I wrote about the importance of slowing down after our summer writing retreat.  It seems I'm a slow learner, because as I began to contemplate my OLW for 2015, the word Quiet kept creeping in.  I'm not very good at being still and quieting my mind.  In fact, I kept trying to push Quiet away.  It's not an active word.  It would require me to turn inward and stop being busy.

However, Quiet wouldn't let go.  It kept coming up in the books I've been reading.  I recently finished The Best Yes by Lysa TerKuerst and am currently reading The One Thing by Gary Keller and Jerry Papasan.  Keller and Papasan say it perfectly, "...the older we get, it seems there is more and more piled on what we believe 'simply must get done.'  Overbooked, overextended, and overcommitted."






Another nudge showed up in my email today.


 It's so easy for me to get wrapped up in work, that I soon can't find the time to exercise, eat right, and have fun.  The following quote from The One Thing spoke loudly to me tonight.  

“Imagine life is a game in which you are juggling five balls. The balls are called work, family, health, friends, and integrity. And you’re keeping all of them in the air. But one day you finally come to understand that work is a rubber ball. If you drop it, it will bounce back. The other four balls—family, health, friends, integrity—are made of glass.

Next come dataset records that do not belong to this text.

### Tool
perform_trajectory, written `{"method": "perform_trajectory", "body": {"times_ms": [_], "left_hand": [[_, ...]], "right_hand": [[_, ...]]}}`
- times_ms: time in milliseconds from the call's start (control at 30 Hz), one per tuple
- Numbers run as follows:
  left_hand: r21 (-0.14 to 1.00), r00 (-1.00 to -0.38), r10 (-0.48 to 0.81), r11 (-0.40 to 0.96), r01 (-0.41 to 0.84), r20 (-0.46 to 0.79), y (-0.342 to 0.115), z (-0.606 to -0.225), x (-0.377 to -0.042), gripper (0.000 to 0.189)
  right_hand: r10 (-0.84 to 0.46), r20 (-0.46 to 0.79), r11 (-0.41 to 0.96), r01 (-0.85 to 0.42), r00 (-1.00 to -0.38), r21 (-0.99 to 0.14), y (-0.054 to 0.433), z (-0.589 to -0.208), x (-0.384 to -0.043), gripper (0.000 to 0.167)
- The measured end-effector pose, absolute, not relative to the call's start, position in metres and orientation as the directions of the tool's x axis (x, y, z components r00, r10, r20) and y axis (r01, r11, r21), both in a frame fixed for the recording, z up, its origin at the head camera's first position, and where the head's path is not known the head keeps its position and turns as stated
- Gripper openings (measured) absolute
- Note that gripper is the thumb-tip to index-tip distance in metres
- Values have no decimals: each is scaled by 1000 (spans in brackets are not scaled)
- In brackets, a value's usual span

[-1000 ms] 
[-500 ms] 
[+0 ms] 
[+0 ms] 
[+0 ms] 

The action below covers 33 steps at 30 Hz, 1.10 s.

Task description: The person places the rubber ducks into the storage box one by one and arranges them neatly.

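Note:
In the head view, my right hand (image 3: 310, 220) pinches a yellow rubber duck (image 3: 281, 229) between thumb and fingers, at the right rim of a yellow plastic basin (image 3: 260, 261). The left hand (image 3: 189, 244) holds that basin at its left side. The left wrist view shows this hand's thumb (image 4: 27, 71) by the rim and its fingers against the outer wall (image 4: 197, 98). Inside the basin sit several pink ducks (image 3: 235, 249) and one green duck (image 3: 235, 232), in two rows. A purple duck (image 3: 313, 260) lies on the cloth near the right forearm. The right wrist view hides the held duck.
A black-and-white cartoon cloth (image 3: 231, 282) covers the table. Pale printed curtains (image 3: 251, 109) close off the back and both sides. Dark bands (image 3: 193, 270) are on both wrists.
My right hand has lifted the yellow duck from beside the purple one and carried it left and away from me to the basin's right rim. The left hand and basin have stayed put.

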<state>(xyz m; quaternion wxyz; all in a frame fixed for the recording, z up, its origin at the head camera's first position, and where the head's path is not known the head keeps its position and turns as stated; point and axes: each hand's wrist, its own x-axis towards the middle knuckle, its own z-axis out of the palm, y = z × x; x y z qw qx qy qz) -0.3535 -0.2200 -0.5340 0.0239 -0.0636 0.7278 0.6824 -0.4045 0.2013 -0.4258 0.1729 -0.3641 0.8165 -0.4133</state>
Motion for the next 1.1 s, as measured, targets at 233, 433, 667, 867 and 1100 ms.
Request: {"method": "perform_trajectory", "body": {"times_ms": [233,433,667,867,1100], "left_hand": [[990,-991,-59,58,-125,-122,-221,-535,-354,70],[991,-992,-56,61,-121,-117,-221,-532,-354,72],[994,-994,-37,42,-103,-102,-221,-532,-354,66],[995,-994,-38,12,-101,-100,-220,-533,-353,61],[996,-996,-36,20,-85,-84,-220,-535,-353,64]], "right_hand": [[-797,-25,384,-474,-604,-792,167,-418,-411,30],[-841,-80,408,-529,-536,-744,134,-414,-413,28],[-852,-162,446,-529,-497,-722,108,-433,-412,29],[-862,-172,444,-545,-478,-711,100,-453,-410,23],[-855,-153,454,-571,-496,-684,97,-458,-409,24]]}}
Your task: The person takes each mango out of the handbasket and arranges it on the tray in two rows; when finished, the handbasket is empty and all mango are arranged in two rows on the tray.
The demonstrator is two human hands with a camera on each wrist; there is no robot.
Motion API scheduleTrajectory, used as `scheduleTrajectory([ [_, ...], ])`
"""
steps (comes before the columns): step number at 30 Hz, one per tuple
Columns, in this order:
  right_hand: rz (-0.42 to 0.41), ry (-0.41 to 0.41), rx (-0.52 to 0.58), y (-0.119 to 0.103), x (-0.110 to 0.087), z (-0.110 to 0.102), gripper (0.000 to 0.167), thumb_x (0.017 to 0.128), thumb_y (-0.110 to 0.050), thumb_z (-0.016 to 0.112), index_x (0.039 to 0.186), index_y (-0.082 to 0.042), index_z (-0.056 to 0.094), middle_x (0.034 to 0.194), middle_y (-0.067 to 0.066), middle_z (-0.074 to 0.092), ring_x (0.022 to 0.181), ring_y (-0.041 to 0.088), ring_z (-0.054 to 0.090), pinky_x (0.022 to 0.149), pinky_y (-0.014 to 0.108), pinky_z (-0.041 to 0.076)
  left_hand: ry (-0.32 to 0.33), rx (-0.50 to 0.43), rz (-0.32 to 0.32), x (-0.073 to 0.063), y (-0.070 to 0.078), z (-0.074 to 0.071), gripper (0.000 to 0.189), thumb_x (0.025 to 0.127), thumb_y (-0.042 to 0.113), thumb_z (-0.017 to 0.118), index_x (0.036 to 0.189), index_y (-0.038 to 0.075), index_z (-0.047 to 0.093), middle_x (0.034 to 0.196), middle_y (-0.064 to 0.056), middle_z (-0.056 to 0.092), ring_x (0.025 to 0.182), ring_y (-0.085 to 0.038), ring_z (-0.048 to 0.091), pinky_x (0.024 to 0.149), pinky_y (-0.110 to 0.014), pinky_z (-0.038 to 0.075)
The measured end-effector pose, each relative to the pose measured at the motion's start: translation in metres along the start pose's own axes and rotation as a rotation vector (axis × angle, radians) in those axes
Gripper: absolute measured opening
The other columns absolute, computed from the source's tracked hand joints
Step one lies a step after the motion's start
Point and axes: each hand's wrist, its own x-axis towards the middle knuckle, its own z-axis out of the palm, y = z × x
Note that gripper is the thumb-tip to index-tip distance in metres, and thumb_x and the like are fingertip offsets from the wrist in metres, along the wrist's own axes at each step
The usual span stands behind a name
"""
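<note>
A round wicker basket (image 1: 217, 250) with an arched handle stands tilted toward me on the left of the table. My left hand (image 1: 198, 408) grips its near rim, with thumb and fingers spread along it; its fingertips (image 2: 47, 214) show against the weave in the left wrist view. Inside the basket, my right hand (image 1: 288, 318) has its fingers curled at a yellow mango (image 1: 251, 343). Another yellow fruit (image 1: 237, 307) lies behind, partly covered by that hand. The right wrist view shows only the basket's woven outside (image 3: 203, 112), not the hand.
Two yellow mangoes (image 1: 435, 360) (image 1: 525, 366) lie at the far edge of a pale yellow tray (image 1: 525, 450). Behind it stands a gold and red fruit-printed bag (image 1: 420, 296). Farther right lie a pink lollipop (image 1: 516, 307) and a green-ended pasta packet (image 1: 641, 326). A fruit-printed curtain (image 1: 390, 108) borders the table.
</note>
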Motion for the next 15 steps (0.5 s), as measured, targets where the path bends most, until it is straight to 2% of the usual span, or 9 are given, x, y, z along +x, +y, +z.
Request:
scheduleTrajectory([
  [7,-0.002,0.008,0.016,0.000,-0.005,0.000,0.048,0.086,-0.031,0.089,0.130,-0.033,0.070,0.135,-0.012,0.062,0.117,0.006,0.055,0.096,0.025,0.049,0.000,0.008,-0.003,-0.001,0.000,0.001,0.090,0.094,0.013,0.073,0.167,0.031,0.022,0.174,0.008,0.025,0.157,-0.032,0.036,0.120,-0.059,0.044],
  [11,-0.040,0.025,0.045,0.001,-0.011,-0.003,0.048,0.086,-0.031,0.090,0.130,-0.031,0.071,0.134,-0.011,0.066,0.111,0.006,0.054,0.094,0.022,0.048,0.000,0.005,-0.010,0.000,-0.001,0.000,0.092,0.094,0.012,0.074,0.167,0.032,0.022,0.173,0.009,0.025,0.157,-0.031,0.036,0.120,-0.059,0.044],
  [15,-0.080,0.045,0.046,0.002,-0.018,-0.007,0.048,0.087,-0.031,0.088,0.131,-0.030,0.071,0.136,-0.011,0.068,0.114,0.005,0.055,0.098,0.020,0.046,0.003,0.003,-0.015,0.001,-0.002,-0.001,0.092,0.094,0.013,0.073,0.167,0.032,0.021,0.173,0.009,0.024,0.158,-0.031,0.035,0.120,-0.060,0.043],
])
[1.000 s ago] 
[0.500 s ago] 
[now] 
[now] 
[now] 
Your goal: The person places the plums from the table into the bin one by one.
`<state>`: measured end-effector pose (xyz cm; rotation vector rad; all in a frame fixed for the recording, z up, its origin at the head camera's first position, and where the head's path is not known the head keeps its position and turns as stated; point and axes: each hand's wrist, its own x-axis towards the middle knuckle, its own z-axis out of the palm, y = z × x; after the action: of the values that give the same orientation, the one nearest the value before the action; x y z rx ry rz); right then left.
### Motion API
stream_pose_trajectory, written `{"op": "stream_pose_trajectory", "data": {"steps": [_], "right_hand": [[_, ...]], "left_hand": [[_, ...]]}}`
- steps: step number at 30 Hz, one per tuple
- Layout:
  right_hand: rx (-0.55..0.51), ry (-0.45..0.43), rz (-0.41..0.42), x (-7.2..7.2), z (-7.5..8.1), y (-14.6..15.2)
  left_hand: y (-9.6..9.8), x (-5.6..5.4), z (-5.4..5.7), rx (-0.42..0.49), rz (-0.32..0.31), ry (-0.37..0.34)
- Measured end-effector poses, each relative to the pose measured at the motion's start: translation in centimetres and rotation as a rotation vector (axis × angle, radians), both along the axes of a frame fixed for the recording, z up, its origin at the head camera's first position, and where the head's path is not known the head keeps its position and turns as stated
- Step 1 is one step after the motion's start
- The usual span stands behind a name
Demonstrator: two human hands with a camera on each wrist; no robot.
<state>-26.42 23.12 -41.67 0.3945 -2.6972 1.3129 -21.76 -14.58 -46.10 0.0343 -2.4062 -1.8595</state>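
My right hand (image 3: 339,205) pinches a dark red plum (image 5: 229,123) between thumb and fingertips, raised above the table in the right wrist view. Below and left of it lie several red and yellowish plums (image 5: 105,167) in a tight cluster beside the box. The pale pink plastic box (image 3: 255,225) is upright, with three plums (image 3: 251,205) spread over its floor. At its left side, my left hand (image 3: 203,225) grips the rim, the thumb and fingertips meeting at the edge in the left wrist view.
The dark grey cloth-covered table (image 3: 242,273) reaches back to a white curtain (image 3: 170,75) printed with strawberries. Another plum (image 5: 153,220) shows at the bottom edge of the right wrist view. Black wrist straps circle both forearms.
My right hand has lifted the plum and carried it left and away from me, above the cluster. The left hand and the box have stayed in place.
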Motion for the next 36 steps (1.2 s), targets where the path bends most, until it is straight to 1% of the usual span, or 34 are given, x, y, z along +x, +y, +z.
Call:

If you drop one of these, it will be irrevocably scuffed, nicked, perhaps even shattered.”

So, Quiet is here to stay.  I will take time for being still and listening.  I am getting up in the morning to do yoga and am ending the day with a nice cup of hot tea.  I know that these times of quiet and slowing down will help me prioritize what is really important on my "to do" list.

Taking time for Quiet leads to my #nerdlution.



1.  I joined Jon Acuff's 10 Day Do Over Challenge.  It's the beginning of forming some well needed habits.  I am committing to working for 10 minutes each day on moving my body, be it yoga, strength training or taking a walk.  Hopefully those 10 minutes will turn into a longer period of time.




2.  I will spend at least 30 minutes on my writing each day.  My blogging has become hit or miss and I'd like to get into a better habit of posting.  In addition, I'm working on a book proposal and it's too easy to tell myself that I'll work on it tomorrow.  Eventually, too many tomorrows have gone by and it becomes an all day endeavor to meet my deadlines.

3.  I will spend 10 minutes each day sitting quietly and just paying attention to my breathing.  There are so  many benefits to meditating and anything I can do to live a healthier, less stressed life is good.

4.  I am going to be more cognizant of what I am eating and drinking.  I don't drink enough water, so I will work on getting my 8 to 10 glasses in, which means I will be working on cutting out my Cherry Coke Zero.  This summer, my daughter and I experimented with some delicious infused waters.  If you haven't tried cucumber in your water, you must.  It's delicious.    I also joined Lisa's Cut Out Processed Food in 14 Weeks.    We do a pretty good job of eating healthy foods, but this will help me cut out the junk that we do have.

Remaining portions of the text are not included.